§ **GIVEN DATA**:

§

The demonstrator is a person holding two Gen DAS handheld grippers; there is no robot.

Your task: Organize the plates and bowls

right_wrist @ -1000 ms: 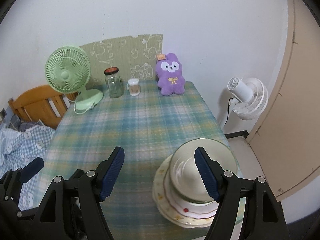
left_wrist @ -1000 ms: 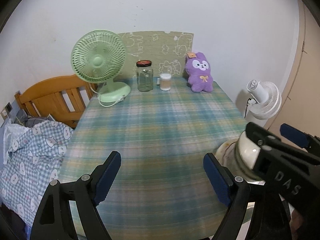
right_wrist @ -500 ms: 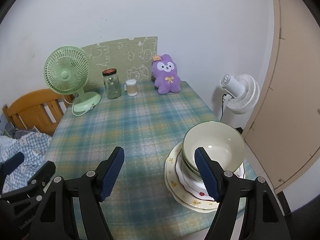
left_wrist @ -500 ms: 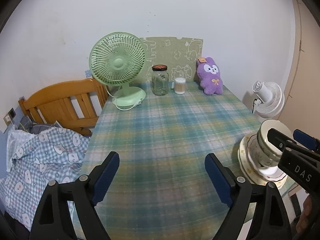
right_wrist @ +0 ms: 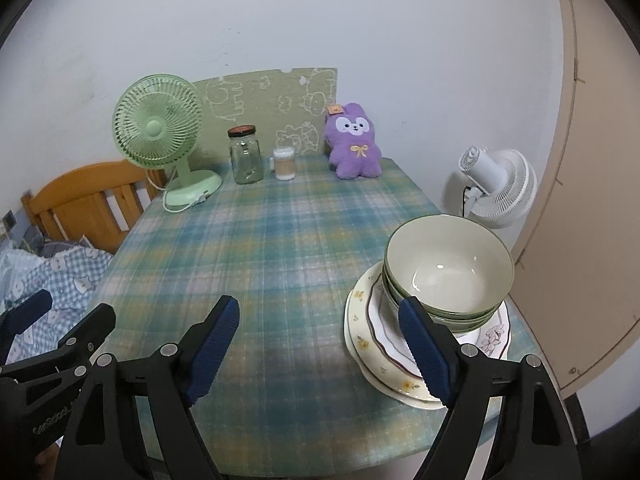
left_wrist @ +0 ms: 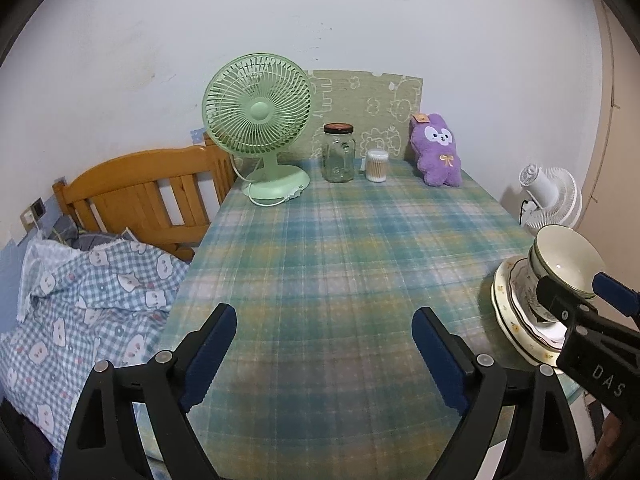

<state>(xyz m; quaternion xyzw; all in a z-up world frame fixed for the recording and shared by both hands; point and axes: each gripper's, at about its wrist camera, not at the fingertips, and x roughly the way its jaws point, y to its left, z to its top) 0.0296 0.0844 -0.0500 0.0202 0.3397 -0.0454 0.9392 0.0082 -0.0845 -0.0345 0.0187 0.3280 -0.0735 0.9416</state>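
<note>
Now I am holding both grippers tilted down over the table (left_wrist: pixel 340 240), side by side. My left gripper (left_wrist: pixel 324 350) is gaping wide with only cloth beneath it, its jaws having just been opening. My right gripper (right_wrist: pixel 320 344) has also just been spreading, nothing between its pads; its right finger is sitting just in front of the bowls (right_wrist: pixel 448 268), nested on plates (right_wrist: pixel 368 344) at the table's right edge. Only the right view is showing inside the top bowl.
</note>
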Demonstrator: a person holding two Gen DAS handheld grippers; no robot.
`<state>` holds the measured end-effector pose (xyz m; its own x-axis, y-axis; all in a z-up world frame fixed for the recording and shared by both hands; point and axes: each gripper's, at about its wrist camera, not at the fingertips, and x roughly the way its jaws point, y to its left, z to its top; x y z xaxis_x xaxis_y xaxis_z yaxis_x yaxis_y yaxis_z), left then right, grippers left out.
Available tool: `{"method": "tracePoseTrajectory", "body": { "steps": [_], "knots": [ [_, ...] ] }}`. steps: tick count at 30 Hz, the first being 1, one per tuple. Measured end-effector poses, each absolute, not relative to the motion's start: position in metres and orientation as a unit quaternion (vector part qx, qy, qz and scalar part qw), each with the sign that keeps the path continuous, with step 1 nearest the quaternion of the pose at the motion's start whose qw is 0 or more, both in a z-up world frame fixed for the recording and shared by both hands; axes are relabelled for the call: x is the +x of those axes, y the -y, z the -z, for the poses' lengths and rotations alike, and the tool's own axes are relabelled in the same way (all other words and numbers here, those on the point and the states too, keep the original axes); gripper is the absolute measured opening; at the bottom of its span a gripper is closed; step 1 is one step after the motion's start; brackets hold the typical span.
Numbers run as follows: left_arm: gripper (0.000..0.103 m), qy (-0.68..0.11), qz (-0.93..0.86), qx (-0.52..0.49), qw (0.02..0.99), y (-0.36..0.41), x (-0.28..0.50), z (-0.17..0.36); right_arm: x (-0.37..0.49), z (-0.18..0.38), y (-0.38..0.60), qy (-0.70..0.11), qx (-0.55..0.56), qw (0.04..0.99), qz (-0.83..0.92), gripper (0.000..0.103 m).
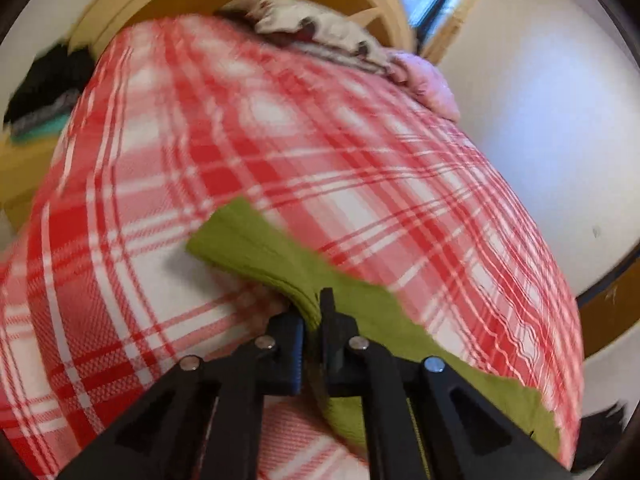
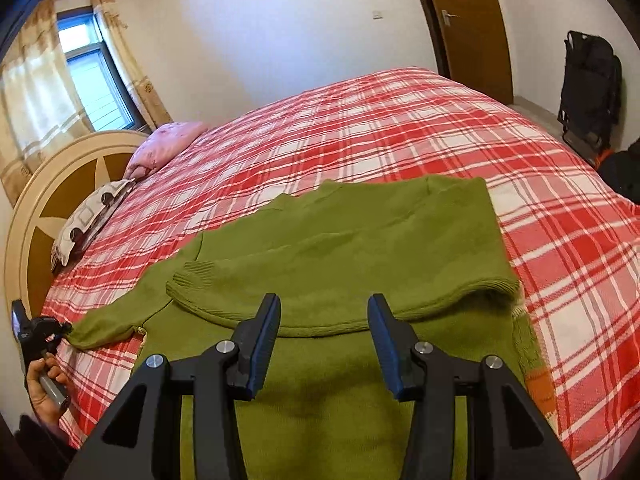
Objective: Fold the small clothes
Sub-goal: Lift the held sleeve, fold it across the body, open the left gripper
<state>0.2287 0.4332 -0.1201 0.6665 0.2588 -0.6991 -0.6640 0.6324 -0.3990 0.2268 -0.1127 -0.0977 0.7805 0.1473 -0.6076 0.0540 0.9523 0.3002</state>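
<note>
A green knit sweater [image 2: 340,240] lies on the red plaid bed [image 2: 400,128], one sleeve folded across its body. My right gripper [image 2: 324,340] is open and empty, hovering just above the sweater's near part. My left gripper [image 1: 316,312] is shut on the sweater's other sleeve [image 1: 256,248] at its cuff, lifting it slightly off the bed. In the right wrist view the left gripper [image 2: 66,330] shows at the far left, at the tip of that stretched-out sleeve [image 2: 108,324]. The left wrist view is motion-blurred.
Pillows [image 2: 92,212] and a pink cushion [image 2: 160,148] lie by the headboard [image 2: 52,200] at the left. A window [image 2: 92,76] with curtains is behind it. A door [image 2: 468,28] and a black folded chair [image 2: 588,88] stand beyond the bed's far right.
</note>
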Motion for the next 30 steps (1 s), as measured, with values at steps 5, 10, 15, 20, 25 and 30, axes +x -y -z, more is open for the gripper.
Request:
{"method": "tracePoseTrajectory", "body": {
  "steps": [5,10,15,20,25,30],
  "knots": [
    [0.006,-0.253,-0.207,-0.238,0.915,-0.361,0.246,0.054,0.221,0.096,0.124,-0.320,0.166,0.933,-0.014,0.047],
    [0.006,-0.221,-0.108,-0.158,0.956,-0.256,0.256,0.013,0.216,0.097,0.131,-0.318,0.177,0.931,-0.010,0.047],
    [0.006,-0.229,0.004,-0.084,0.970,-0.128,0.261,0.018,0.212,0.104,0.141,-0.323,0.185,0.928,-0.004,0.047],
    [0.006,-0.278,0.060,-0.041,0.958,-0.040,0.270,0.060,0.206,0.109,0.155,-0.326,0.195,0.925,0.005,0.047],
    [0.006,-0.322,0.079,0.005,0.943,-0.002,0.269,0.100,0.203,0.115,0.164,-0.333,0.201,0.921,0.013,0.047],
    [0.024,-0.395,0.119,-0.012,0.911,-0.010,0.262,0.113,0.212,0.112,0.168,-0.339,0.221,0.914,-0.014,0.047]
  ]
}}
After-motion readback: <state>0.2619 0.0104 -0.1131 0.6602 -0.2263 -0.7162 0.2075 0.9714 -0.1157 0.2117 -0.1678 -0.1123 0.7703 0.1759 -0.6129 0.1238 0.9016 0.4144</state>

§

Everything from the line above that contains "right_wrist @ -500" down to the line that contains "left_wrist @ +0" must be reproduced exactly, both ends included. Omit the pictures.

§ **SOLVED EXERCISE**:
right_wrist @ -500 ms: 
left_wrist @ -500 ms: 
right_wrist @ +0 ms: 
left_wrist @ +0 ms: 

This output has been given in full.